**What the exercise asks**
Check the entries below and say how many lines include the word "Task". No other text is wanted.

**Records**
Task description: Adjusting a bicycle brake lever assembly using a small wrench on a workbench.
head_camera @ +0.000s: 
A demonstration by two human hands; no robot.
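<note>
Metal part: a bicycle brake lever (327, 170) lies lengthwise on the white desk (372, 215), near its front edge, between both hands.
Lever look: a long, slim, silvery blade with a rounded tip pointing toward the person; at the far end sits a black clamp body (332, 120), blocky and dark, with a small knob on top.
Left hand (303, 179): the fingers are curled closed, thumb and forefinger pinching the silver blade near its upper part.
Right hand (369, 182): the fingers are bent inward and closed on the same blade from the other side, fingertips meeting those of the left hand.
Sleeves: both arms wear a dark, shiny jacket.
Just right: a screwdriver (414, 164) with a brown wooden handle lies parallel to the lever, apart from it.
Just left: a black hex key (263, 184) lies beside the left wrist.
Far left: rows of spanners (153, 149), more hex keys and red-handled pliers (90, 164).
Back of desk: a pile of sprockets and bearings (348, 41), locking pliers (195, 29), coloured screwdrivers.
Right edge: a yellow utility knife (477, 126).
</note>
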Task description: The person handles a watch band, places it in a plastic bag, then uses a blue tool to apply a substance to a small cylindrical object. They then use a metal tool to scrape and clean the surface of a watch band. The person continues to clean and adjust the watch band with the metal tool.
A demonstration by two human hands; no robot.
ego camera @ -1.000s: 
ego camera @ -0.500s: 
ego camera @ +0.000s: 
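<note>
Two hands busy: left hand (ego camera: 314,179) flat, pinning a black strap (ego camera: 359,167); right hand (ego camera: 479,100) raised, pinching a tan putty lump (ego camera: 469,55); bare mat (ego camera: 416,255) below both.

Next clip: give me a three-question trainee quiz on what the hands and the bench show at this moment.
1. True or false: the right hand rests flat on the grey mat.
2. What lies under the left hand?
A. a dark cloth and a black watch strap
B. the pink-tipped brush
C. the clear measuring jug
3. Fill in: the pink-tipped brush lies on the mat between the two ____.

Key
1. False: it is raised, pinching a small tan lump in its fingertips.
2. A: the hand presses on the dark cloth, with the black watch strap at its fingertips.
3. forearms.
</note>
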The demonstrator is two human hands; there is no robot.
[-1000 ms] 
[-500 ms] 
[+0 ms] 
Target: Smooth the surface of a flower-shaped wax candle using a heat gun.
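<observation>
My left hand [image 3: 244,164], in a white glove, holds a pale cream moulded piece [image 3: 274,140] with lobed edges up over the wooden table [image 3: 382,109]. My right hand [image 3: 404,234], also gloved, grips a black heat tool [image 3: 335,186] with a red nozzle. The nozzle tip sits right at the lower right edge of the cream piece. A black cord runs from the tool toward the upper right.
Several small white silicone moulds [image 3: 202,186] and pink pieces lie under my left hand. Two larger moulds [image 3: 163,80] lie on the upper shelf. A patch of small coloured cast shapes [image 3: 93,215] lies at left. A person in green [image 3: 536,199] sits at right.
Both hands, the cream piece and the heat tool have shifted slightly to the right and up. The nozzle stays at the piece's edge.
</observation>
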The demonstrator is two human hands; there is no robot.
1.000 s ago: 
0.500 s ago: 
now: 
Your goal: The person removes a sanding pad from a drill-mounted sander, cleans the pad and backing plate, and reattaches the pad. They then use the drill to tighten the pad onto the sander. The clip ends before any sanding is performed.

**Reply**
2